[DIRECTIONS FOR THIS TASK]: Copy every line of the following data that includes the string "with".

-- -- --

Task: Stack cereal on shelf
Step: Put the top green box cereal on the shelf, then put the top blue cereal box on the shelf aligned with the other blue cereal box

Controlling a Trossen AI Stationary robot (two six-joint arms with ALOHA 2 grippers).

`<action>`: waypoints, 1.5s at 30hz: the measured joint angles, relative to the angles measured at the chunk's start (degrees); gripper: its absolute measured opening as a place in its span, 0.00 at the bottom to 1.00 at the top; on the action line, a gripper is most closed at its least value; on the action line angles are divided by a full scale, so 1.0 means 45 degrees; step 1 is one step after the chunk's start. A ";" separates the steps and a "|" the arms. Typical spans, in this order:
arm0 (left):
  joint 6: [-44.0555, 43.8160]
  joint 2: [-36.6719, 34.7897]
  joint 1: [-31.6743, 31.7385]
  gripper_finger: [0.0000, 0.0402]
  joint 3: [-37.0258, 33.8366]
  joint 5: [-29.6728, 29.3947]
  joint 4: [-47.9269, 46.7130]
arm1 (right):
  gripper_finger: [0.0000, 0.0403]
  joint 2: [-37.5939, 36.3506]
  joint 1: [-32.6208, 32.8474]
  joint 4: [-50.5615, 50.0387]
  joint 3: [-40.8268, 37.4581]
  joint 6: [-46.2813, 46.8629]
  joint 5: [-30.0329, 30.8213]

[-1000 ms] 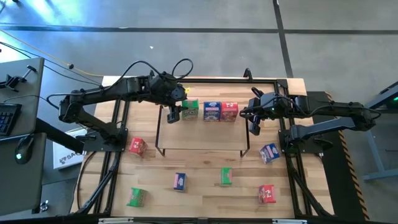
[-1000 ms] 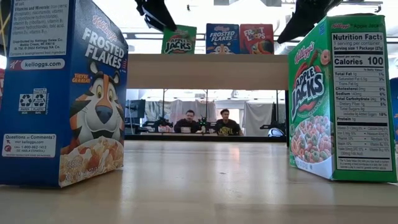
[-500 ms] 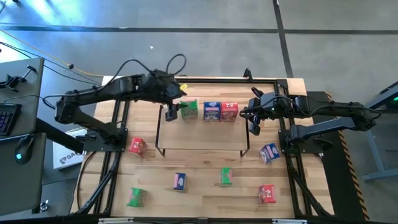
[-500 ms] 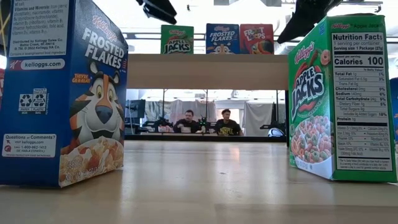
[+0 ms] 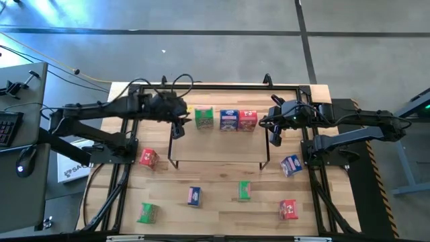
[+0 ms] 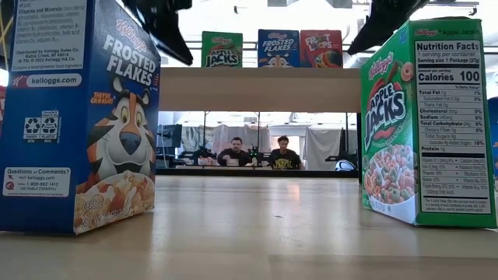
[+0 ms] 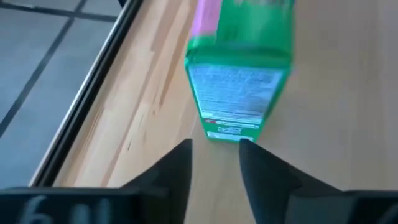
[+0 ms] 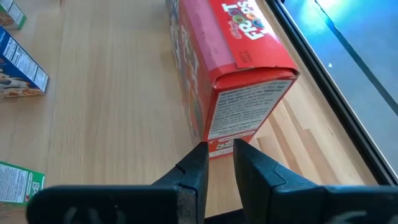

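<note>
The shelf [image 5: 218,148] carries three cereal boxes in a row along its far edge: green [image 5: 203,118], blue [image 5: 229,119] and red [image 5: 248,119], all upright on their bases. My left gripper [image 5: 178,128] hovers open at the shelf's left end, just left of the green box [image 7: 239,87], apart from it. My right gripper [image 5: 275,136] hangs at the shelf's right end, its fingers a narrow gap apart, short of the red box [image 8: 230,74]. In the low view the three boxes stand on the shelf top [image 6: 257,88].
Loose boxes lie on the table: red [image 5: 148,158], blue [image 5: 194,195], green [image 5: 244,190], green [image 5: 147,213], red [image 5: 289,209], blue [image 5: 291,165]. The blue [image 6: 78,117] and green [image 6: 424,120] ones loom near the low camera. Two people sit far behind the table.
My left gripper has drawn back from the green box toward the table's left edge and slightly nearer. The green box, tilted on the shelf a second ago, now stands upright beside the blue one. The right arm has kept still.
</note>
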 joint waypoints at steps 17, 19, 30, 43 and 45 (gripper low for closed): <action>0.0610 0.0536 0.0324 0.12 -0.1959 0.0125 0.4602 | 0.16 0.0000 -0.0004 0.0093 0.0004 0.0097 0.0002; 0.0619 0.0633 0.0329 0.12 -0.1959 0.0392 0.4789 | 0.16 0.0000 0.0000 0.0087 0.0004 0.0097 -0.0002; 0.0327 0.0572 0.0097 0.12 -0.1954 0.0727 0.4698 | 0.16 0.0000 -0.0002 0.0092 0.0004 0.0097 -0.0002; -0.0199 -0.1143 -0.0236 0.12 -0.1939 0.0141 0.2951 | 0.16 -0.0010 0.0179 -0.0158 0.0310 -0.0051 0.0025; -0.0427 -0.1461 -0.0483 0.12 -0.2078 0.0164 0.3117 | 0.16 -0.0008 0.0435 -0.0212 0.0310 -0.0205 0.0011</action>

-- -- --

[SOLUTION TO THIS TASK]:
Step: Put the top green box cereal on the shelf, then put the top blue cereal box on the shelf aligned with the other blue cereal box
Controlling a Trossen AI Stationary robot (two six-joint arms with ALOHA 2 grippers).

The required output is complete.